I recently published an article discussing the preservation or sustainability of legacy digital humanities websites. These are resources that were created with grant funds which remain online after the end of a grant period.

The abstract reads as follows:

Sustaining grant funded digital humanities websites has become a major challenge in the field. Three American universities with digital humanities centers kept eight of nine websites funded by the United States National Endowment for the Humanities (1996–2003) online to 2022. Center personnel made website preservation a part of everyday operations without additional funds devoted to the task. Web software developed rapidly in this period, however and center staff members’ efforts often did not succeed in providing necessary updates. Funded materials became increasingly obsolete. The extent of center personnel’s efforts, compared with their results, suggests that their approach itself will in many cases prove unsustainable. In one case, a university shifted responsibility for a popular website to its library.

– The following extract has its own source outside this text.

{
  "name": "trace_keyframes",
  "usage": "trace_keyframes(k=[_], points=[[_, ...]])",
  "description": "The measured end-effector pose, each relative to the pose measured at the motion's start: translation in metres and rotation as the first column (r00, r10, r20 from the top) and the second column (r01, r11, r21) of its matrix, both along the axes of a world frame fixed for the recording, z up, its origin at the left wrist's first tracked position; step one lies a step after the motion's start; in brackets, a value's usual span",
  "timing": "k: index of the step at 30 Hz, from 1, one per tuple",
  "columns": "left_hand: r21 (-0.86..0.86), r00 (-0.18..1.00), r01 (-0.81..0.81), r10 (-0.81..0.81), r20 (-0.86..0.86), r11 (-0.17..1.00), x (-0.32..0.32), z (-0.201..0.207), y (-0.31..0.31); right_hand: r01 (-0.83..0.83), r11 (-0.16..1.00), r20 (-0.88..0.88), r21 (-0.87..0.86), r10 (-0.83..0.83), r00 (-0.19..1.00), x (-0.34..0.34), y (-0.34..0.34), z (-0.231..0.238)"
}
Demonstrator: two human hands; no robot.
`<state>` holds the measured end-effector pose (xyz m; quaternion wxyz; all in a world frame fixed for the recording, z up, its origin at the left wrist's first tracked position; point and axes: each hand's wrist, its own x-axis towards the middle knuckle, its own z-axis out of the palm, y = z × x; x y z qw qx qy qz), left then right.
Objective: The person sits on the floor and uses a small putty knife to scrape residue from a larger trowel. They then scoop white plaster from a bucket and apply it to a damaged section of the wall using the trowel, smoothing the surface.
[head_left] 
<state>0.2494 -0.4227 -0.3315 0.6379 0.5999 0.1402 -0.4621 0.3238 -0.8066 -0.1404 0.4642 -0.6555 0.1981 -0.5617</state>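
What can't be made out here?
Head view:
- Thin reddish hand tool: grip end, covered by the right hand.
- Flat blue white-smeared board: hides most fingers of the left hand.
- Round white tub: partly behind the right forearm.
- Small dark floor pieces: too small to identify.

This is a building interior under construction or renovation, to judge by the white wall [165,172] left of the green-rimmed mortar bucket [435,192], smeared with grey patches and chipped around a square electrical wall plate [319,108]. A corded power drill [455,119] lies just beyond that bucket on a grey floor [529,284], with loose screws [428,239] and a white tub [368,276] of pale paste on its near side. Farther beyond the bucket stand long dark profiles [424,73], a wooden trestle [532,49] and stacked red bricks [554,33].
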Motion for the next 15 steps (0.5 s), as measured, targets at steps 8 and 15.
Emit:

The library completely rebuilt it, only to find that the resource had again become obsolete less than 10 years later. Reconstruction should therefore be understood as an ongoing process, and its cost and complexity suggest that many online resources will not benefit from it. A new approach converting websites to a static state can facilitate sustainability at lower cost, but it also requires resources for implementation. Two American funding agencies have recently made grants available for website preservation and reconstruction. Similar organizations in other parts of the world have not followed suit and should consider doing so. In the absence of a comprehensive effort to identify and evaluate legacy websites for preservation, the competitive process of securing grant awards can begin to determine which legacy websites will survive.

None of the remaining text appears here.